This morning I watched the 60 Minutes interview with President Obama that aired last night. You can read the transcript here. Part of the interview took place at the White House, with Obama discussing his schedule and how his daughters are adjusting to their new surroundings. The other part was a sit-down interview in which Steve Kroft asked Obama some questions about the economic crisis. I’m posting the first part of the interview below, along with some segments from the transcript that I’d like to discuss.

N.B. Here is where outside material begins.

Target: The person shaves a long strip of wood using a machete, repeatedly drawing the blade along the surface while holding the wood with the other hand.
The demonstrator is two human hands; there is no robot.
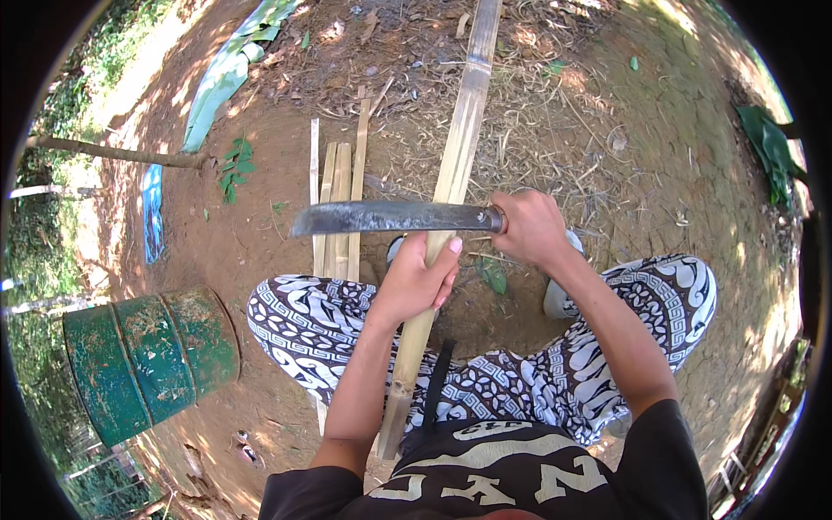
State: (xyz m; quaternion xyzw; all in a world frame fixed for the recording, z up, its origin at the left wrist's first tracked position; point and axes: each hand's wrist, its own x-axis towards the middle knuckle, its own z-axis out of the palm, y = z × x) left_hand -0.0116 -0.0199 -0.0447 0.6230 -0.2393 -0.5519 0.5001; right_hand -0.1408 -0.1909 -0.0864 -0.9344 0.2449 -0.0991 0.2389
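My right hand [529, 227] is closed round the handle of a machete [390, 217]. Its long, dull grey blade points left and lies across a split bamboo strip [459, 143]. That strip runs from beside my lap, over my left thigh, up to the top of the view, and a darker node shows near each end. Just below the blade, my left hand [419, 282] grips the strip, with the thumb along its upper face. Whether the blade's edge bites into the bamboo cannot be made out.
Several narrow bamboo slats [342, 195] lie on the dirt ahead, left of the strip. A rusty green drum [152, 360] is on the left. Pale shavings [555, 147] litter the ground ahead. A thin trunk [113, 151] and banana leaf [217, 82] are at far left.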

Just a personal note–I think Steve Kroft comes across as quite biased toward the Wall Street point of view throughout the interview. He expresses compassion for the unfortunate people working for the banks and thinks it’s terribly unfair to ask them to work for *only* $250,000 per year.

STEVE KROFT:
Your Treasury Secretary’s plan… Geithner’s plan, and— your plan really— for solving the banking crisis— was met with very, very, very tepid response. And you had a lot of people criticize… a lot of people said they didn’t understand it. A lot of people said it didn’t have any— enough details to— to— to solve the problem. I know you’re coming out with something— next week on this. But these criticisms were coming from people like Warren Buffett, people who had supported you, and you had counted as being your—

PRESIDENT OBAMA:
And— and— and— and Warren still does support me. But I think that understand Warren’s also a big player in the financial markets who’s a major owner of Wells Fargo. And so he’s got a perspective from the perspective of somebody who— is part owner of a bank. You’ve got members of Congress who’ve got a different perspective. Which is, “We don’t want to spend any more taxpayer money.” You’ve got— a whole host of players, all of whom may have a completely different solution. (LAUGHS) Right?

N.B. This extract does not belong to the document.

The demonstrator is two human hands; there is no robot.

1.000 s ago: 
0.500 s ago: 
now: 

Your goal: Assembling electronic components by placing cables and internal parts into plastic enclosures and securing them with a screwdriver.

And— you know, one of the challenges that Tim Geithner— has had— is the same challenge that anybody would have in this situation.

people want a lot of contradictory things. You know, the— the— the banks would love a lot of taxpayer money with no strings attached. Folks in Congress, as well as the American people, would love to fix the banks without spending any money. (LAUGHS) And so at a certain point, you know, you’ve got just a— a very difficult line— to— to walk.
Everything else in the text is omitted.